One explanation for this might be that the schedulers think the British Empire is of less interest, or of less relevance, to Scotland, which would be to ignore a fact that's uncomfortable for some: the hands that gripped the Empire's guns, swords and whips were very often Scottish.
An alternative explanation for this backwater scheduling might be that – just as the independence debate is getting started – BBC Scotland is vaguely embarrassed by a programme about something so British presented by someone so English. If that's true, it would be a pity because even those who want to split up Britain shouldn't be embarrassed by the British Empire. As Paxman says, the Empire has had a bad press but did many good things.
I heard this for myself the other day while I was visiting Bangladesh and stopped to watch some kids playing cricket in a field. One of the locals got to praising the British for inventing the game, but I asked him if that was the only good thing the British left behind. Was the Empire, I asked, a good or bad thing?

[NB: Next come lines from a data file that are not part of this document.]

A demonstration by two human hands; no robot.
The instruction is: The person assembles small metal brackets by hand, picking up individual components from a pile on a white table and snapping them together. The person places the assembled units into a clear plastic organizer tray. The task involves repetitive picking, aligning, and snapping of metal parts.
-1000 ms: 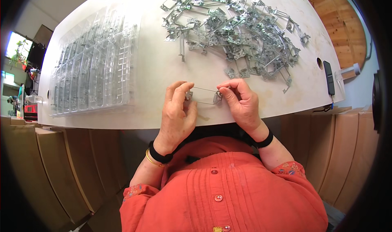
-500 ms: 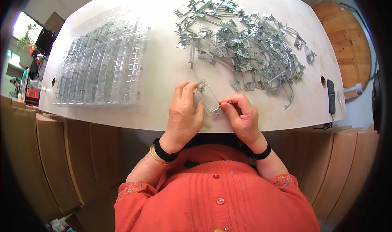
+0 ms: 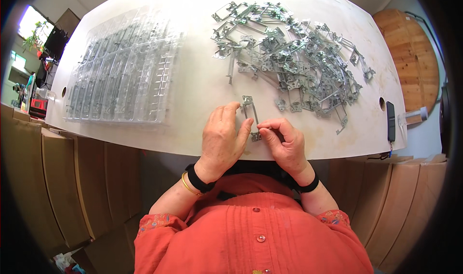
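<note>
A single metal linkage bracket [image 3: 248, 100], two thin rods joining small punched plates, stands apart from the heap at the near middle of the table. Beside its left side is my left hand [image 3: 222, 134], fingers straight and thumb spread away from them. Its fingertips come close to the far plate; whether they touch it I cannot tell. My right hand [image 3: 285, 143] pinches the bracket's near right side between thumb and forefinger, next to the near plate. The exact spot of the pinch is partly hidden by the fingertips.
A tangled heap of similar metal brackets [image 3: 299, 66] covers the table's far right. On the left lie stacked clear plastic trays [image 3: 159, 88] with compartments holding metal parts. A dark oblong device [image 3: 391, 122] sits at the right edge. Cardboard boxes [image 3: 62, 177] stand below the table.
The bracket has turned, so its rods now run more nearly straight away from me. My left fingers have come off its far end and the thumb has opened out; my right hand keeps its pinch.
</note>
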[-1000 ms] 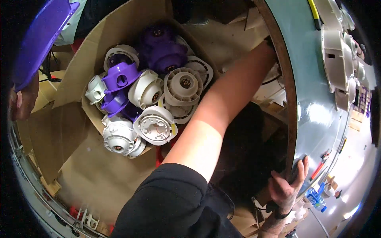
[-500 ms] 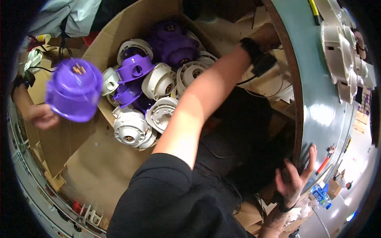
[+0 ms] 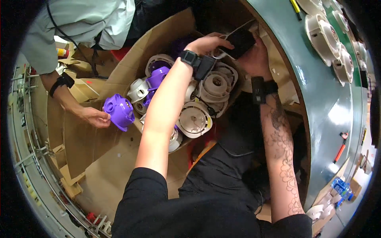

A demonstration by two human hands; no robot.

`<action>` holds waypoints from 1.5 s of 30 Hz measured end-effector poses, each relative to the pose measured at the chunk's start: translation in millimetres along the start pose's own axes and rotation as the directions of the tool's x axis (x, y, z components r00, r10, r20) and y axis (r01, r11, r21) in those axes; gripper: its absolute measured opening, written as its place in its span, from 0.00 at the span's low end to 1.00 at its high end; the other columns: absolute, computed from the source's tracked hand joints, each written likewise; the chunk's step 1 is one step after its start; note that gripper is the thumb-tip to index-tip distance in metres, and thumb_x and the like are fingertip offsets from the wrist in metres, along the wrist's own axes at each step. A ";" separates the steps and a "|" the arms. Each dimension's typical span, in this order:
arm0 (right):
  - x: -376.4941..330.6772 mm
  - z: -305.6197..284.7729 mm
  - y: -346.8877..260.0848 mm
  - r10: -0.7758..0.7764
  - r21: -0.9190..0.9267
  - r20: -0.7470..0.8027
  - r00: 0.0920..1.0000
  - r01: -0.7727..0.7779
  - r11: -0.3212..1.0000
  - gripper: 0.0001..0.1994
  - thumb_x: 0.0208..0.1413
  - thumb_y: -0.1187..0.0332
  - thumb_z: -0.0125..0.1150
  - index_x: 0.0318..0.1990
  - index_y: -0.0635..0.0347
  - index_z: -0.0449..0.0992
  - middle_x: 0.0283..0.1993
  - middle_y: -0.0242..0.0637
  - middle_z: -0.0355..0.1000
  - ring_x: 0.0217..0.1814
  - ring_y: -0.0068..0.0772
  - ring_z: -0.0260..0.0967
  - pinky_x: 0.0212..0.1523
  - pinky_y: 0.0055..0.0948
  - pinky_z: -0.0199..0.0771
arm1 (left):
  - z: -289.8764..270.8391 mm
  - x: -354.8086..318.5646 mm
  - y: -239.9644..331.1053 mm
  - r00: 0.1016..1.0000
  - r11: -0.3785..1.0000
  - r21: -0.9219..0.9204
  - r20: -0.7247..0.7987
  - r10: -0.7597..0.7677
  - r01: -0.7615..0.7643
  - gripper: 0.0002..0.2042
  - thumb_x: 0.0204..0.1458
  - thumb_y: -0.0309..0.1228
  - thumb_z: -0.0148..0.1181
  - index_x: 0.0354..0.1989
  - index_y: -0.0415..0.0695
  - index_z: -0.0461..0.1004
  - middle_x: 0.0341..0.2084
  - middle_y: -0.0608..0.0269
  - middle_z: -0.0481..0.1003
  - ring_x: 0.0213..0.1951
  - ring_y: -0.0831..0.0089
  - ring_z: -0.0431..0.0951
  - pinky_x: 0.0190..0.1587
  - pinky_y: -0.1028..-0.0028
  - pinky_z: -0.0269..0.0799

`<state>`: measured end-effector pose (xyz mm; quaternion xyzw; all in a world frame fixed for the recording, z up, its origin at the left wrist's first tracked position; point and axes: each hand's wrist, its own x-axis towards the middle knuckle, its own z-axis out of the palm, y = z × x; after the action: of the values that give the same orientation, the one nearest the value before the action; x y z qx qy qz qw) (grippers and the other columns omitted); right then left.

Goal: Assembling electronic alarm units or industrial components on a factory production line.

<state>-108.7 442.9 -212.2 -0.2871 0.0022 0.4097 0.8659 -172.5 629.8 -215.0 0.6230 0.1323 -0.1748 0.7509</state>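
Above the far right corner of the cardboard box (image 3: 156, 33), my two hands meet at a dark, flat rectangular device (image 3: 240, 43) with a thin pale cord (image 3: 227, 37). My left hand (image 3: 208, 44) reaches across the box, its fingers closed at the device's left edge beside the cord. From the right, my right hand (image 3: 256, 59) grips the device's other side; its fingertips are partly hidden. Below my hands lie white round plastic housings (image 3: 194, 119) and a purple housing (image 3: 157, 77). My left forearm covers part of the pile.
At the left, another person's hand (image 3: 95, 117) holds a purple housing (image 3: 119, 112) beside the box. The blue-grey table (image 3: 327, 107) curves along the right, bearing white housings (image 3: 323, 39), a red-handled tool (image 3: 340, 152) and a yellow-and-black tool (image 3: 295, 8). A plastic bottle (image 3: 342, 189) is farther down.
My right hand has risen from the table's lower edge to the device. My left hand has shifted left. The other person's purple housing has moved right, closer to the box.
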 end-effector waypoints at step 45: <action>-60.1 -142.2 -117.9 -0.048 0.811 0.178 0.983 -0.119 0.573 0.36 0.52 0.58 0.62 0.64 0.71 0.60 0.58 0.50 0.62 0.62 0.45 0.62 0.67 0.47 0.64 | -115.2 -333.7 -393.1 0.535 0.758 -0.650 -0.626 -0.567 0.042 0.23 0.62 0.49 0.53 0.54 0.42 0.71 0.47 0.54 0.76 0.45 0.58 0.77 0.51 0.58 0.74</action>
<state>-31.9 270.5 -258.1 0.1837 0.1185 0.4038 0.8884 -639.9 711.5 -447.4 0.3463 0.6100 0.0336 0.7119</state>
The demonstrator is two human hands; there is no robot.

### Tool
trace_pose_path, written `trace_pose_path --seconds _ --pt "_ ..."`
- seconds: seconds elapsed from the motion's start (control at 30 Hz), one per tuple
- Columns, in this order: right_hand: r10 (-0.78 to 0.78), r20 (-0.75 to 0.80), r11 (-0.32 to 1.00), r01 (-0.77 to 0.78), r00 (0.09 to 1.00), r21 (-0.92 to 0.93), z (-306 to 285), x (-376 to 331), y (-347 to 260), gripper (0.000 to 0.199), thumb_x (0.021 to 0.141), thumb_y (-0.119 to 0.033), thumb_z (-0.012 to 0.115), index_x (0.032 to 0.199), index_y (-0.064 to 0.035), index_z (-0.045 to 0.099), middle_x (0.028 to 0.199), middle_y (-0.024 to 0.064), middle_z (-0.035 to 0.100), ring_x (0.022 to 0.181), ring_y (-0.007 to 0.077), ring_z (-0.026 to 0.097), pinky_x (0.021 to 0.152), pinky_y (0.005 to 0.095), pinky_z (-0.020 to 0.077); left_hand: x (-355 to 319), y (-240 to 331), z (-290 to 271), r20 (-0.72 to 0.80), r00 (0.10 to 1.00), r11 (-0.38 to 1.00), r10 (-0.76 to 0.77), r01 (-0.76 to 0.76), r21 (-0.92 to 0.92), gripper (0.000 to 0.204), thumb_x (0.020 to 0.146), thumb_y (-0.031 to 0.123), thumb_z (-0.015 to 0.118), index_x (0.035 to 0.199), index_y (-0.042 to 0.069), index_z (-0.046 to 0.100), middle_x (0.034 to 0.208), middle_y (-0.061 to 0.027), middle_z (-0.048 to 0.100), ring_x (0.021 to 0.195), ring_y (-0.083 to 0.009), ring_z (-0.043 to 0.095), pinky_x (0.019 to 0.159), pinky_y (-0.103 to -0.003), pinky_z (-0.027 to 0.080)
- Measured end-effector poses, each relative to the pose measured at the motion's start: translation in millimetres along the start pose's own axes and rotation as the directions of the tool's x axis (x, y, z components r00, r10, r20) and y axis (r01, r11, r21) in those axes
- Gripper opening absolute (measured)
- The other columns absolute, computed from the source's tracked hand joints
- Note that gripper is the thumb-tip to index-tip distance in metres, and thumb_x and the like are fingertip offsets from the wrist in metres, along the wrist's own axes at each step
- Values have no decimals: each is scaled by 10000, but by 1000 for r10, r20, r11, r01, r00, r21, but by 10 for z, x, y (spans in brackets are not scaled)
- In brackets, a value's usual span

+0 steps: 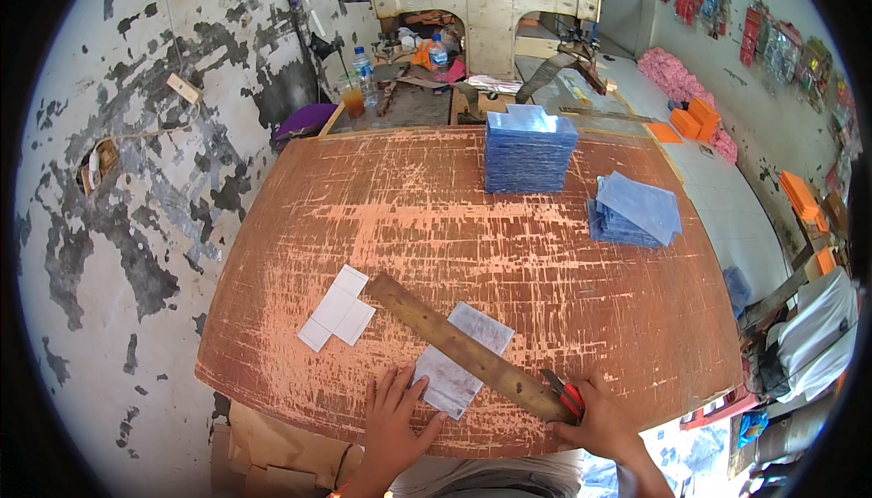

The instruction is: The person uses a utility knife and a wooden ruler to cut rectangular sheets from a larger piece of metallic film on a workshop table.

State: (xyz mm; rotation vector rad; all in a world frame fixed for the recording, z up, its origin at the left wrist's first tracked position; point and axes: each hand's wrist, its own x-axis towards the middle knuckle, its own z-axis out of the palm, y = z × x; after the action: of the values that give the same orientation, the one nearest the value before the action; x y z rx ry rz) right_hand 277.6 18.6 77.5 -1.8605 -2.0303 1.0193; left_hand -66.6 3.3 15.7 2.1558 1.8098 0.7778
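Note:
My left hand (pixel 400 414) lies with its fingers spread on the board, the fingertips at the near left edge of a cloudy, see-through plastic sheet (pixel 442 387). A worn brown straightedge (pixel 427 321) lies slantwise across this sheet. At its near right end, my right hand (pixel 601 421) is closed round a red utility knife (pixel 570 398) whose blade points up and to the left. My right fingers also touch or nearly touch the straightedge. Left of the straightedge lies a white cross-shaped card template (pixel 337 307) with drawn lines.
The scored brown work board (pixel 300 216) carries a tall stack of bluish plastic sheets (pixel 529 155) and a lower, untidy stack (pixel 636 210) at the far right. Behind stand a heavy metal press frame (pixel 486 8), water bottles (pixel 363 73) and a cup of orange drink (pixel 351 98).

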Motion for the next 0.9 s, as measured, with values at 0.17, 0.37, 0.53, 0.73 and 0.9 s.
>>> trace_pose_path --seconds 0.17,0.37,0.53,0.73,0.9 --pt "86 66 996 -84 994 -37 -119 33 -141 843 842 -373 921 1470 52 553 1461 231 525 1270 452 655 1068 514 558 86 43 -17 30 999 1000 10 -10 4 651 901 399 871 1443 93 680 1644 -143 544 1546 -422 453 1264 -689 267" --pt "95 21 994 -94 995 -57 -30 27 -2 756 790 -354 951 1357 14 610 1314 209 597 1162 437 669 965 526 556 217 83 -15 102 995 999 -8 14 -50 611 937 396 832 1439 82 683 1655 -158 531 1558 -419 445 1302 -676 211" --pt "0 -87 997 -6 996 -74 21 28 3 687 755 -319 987 1267 -6 653 1169 190 635 1040 427 683 874 513 547 236 119 -17 -5 1000 999 29 -29 -18 582 867 291 889 1382 83 712 1575 -150 588 1480 -405 522 1246 -650 318" --pt "32 -92 993 -42 995 -112 -40 -23 -88 656 746 -256 979 1262 -11 657 1150 185 659 1016 423 697 867 498 558 -126 -212 -133 -191 982 1000 -6 1 -25 337 895 298 867 1146 82 806 1107 -102 767 960 -281 724 807 -437 550" --pt "44 -61 991 -51 997 -123 -83 33 -136 698 780 -248 944 1365 -38 628 1179 190 705 1070 433 715 904 512 566 -104 -306 -410 -152 964 974 -216 224 33 376 886 368 874 1149 107 810 1056 -86 764 890 -262 708 781 -421 516"
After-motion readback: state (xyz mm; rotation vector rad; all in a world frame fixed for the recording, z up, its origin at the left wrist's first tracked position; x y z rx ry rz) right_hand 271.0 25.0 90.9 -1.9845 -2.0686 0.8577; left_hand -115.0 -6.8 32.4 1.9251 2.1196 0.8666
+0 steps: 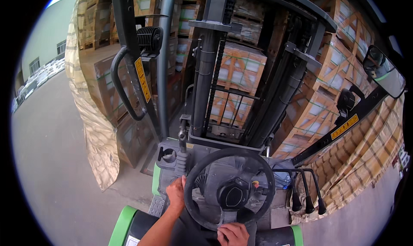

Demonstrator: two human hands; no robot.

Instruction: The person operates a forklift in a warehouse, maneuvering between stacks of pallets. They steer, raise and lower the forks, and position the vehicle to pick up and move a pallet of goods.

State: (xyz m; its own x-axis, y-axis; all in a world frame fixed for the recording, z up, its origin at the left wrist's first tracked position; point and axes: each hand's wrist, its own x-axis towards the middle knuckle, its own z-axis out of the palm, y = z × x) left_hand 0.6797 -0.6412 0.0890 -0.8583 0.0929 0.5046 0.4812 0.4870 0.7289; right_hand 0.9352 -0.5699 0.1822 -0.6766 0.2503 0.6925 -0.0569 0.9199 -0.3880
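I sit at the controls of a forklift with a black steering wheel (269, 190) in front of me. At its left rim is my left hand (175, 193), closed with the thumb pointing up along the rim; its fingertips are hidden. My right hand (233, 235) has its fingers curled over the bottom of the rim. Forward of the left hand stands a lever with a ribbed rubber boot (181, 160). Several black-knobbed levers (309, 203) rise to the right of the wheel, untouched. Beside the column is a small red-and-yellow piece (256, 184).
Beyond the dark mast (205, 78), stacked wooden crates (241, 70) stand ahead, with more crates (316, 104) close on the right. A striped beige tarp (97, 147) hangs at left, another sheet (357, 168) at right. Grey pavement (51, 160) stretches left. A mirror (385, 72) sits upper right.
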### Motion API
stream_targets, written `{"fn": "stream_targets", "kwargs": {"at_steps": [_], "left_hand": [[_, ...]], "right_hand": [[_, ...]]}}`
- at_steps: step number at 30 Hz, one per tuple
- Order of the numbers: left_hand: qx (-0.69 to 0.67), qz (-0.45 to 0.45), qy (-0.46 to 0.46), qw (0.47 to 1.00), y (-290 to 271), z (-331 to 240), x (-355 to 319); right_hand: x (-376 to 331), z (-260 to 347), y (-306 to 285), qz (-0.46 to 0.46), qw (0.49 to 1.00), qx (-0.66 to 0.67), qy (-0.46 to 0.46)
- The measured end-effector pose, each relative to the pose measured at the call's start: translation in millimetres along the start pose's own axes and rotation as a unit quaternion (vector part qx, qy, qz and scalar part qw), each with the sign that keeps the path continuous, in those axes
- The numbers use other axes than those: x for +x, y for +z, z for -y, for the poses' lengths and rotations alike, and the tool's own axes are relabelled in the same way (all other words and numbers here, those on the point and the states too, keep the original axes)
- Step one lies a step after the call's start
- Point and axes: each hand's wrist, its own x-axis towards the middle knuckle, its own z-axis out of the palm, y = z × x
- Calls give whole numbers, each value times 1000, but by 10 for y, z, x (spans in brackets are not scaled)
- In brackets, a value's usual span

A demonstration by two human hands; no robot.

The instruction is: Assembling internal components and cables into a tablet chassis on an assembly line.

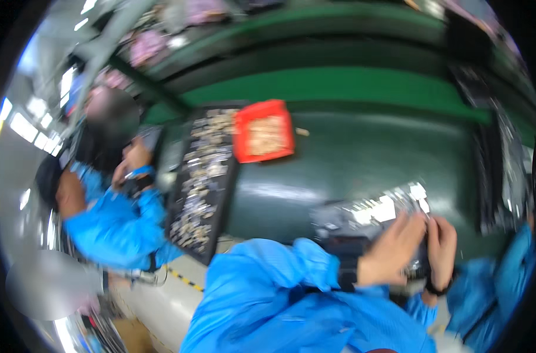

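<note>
A shiny, clear plastic bag (pixel 368 210) lies on the green worktop in front of me, with bright glare on it and dark contents that I cannot make out. My left hand (pixel 391 253) reaches across its near side, fingers stretched toward the bag's right end. Close beside it, my right hand (pixel 441 250) has its thumb and fingers bent at the same end. The fingertips of both hands meet the bag's edge there, closed on it as far as the blur shows. Dark bands circle both wrists below the blue sleeves.
A red bin (pixel 240 144) of small pale pieces stands left of centre, one loose piece (pixel 302 132) beside it. Left of that lies a long black tray (pixel 206 176) of many small parts. A co-worker in blue (pixel 115 226) sits at the left; black bagged items (pixel 494 170) lie at the right.
</note>
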Motion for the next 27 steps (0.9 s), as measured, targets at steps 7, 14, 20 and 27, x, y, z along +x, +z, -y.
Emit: {"fn": "stream_targets", "kwargs": {"at_steps": [7,14,20,27], "left_hand": [[107,-113,-22,988,372,-185,-198],[-134,-76,66,986,-73,-43,-201],[-209,-86,13,974,-694,379,-934],[-162,-108,-71,978,-72,477,-1089]], "right_hand": [[-135,-52,152,-42,987,-144,-50],[-163,-125,7,-45,955,280,88],[1038,169,-45,10,925,376,62],[3184,417,707,-68,919,389,17]]}}
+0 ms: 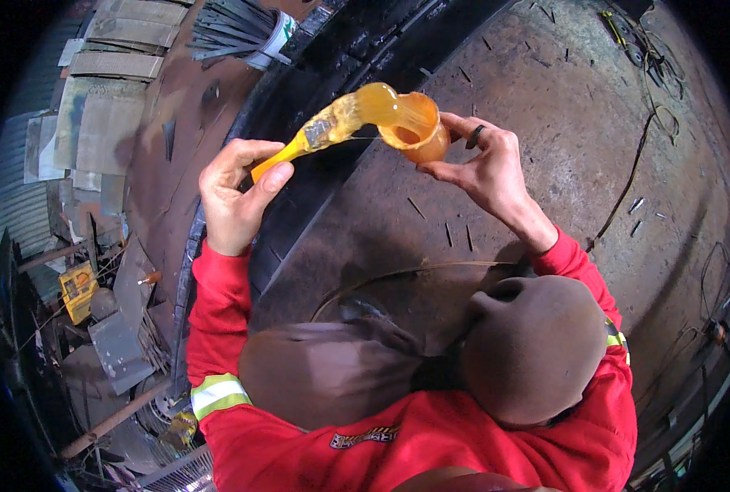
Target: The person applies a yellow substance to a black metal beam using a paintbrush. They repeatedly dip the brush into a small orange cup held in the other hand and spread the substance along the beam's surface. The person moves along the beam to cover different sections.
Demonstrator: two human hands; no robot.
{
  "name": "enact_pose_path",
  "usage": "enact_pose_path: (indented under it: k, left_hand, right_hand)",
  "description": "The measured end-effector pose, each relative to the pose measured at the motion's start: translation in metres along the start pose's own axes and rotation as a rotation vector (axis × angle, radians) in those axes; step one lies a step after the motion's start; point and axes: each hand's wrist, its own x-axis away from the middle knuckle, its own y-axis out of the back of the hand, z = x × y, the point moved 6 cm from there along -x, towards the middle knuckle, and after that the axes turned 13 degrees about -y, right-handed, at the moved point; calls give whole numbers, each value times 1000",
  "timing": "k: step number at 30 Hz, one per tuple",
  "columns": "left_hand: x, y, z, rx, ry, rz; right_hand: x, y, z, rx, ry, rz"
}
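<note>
Rusty steel floor (545, 148) below, black curved rim (299, 164) running across. Left hand (234, 197) closed round orange brush handle (279, 160), long axis slanting up-right, glue-laden bristles (365, 107) dipping into small amber cup (422, 135) pinched by right hand (484, 168). Beyond: scattered nails, cable (627, 189), bucket of rods (250, 33) farther left; nothing between brush and cup.

Brush (320, 131) with a smooth orange plastic handle, bristles slick with glossy amber glue; small cup (422, 139) translucent and shiny (coated in the same wet goo); red cloth sleeves (217, 303), matt, with reflective bands; rough, dull, rusty-brown metal floor (561, 115); matt black rubbery rim (357, 49); dull grey metal sheets (111, 74).
</note>
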Motion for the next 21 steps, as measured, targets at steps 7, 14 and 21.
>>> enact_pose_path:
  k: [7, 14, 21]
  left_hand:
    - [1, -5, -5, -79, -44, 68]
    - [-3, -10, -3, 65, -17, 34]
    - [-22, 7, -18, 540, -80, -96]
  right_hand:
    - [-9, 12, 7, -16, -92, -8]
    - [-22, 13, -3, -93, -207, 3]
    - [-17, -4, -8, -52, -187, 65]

Considering the cack-handed way we divided the region up when we left, he could hardly say that the Empire was all good, but we did talk about some of the positives: roads, railways, a legal system, democracy.
In the first episode of Empire, Paxman got pretty much the same response when he visited the headquarters of India's Madras regiment. There, he met Captain Dilip Shekhar who listed the conflicts his regiment had fought in – on the British side. Paxman thought Shekhar might have a sense of unease about this, because he was a proud Indian nationalist but also proud of his regiment and of what it had done. This clearly clicks neatly into Paxman's philosophy, which is that if you're going to be colonised by anybody, it's probably best to be colonised by the British.
This doesn't mean the programme avoided the nastier sides of the Empire. Quite the opposite: it laid them out for us in gory detail. Like a cat that puffs up its fur to look more threatening, the key to empire-building was making yourself look bigger and more impressive than you really were – and, also like a cat, being willing to violently lash out when required. The result, as Paxman points out, was that a small country ended up with a big head.
The longer-term consequences of this are even more interesting. Standing on a beach in India, Paxman listed the wars we've fought in the last 30 years – Falklands, Gulf, Kosovo, Sierra Leone, Afghanistan, Iraq, Libya – and asked if they were all a result of empire. Which is a good question. Would we really have got involved in these wars if, at some level, we weren't just trying to recreate all that stomping around in big hats telling people what to do? All that glory. That exciting violence. Isn't war, in the end, just us trying to show off to our ancestors? Isn't it just us trying to prove that anything they can do, we can do better?